### What to do
Among the lines of data below, reproduce only those from the one with "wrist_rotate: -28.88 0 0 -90" through the one with "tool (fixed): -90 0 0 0", exactly as they stand, both ends included.

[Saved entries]
*** Begin section ***

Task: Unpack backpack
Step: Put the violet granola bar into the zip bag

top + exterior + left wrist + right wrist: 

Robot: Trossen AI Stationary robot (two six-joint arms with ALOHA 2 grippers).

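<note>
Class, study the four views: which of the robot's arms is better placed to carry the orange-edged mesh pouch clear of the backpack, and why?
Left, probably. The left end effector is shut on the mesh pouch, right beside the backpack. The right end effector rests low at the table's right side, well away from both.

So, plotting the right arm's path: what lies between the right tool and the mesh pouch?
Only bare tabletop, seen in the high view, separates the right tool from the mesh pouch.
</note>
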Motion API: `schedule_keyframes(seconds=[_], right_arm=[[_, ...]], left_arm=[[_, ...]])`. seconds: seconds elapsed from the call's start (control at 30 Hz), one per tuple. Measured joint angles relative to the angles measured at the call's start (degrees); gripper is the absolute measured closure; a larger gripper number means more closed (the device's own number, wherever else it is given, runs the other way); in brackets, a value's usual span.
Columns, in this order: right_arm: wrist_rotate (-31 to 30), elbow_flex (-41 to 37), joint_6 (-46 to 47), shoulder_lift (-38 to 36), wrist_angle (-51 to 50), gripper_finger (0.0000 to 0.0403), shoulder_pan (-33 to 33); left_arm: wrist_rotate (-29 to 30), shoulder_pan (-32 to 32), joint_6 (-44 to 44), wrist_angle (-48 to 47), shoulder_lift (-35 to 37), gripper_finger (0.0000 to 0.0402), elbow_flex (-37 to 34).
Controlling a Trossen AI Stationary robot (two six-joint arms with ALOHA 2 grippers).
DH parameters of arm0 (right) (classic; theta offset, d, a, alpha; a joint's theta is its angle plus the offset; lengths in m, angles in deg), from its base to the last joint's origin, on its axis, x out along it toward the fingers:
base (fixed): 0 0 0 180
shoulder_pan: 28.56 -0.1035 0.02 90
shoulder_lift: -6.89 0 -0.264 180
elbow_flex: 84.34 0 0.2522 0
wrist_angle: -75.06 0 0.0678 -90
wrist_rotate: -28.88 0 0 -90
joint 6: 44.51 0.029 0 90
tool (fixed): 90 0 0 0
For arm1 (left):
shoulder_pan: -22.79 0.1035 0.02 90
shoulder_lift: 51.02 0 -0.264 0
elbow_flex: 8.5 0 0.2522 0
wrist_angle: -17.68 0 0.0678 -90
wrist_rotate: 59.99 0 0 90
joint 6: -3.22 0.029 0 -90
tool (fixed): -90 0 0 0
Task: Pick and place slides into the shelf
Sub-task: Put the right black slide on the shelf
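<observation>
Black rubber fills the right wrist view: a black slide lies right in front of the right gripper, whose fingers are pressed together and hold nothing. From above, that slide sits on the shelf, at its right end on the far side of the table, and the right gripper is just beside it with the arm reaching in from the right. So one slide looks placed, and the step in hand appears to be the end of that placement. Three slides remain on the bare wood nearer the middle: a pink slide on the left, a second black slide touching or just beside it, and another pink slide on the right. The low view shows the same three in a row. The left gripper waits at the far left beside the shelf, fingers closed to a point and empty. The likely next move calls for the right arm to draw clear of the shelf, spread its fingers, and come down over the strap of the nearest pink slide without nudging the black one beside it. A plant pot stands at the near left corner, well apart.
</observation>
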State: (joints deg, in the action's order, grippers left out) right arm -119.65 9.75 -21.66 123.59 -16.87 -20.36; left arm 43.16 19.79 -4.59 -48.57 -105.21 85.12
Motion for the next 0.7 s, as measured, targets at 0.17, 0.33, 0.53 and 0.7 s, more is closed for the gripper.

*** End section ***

### Task result
wrist_rotate: -28.88 0 0 -90
joint 6: 44.51 0.029 0 90
tool (fixed): 90 0 0 0
For arm1 (left):
shoulder_pan: -22.79 0.1035 0.02 90
shoulder_lift: 51.02 0 -0.264 0
elbow_flex: 8.5 0 0.2522 0
wrist_angle: -17.68 0 0.0678 -90
wrist_rotate: 59.99 0 0 90
joint 6: -3.22 0.029 0 -90
tool (fixed): -90 0 0 0

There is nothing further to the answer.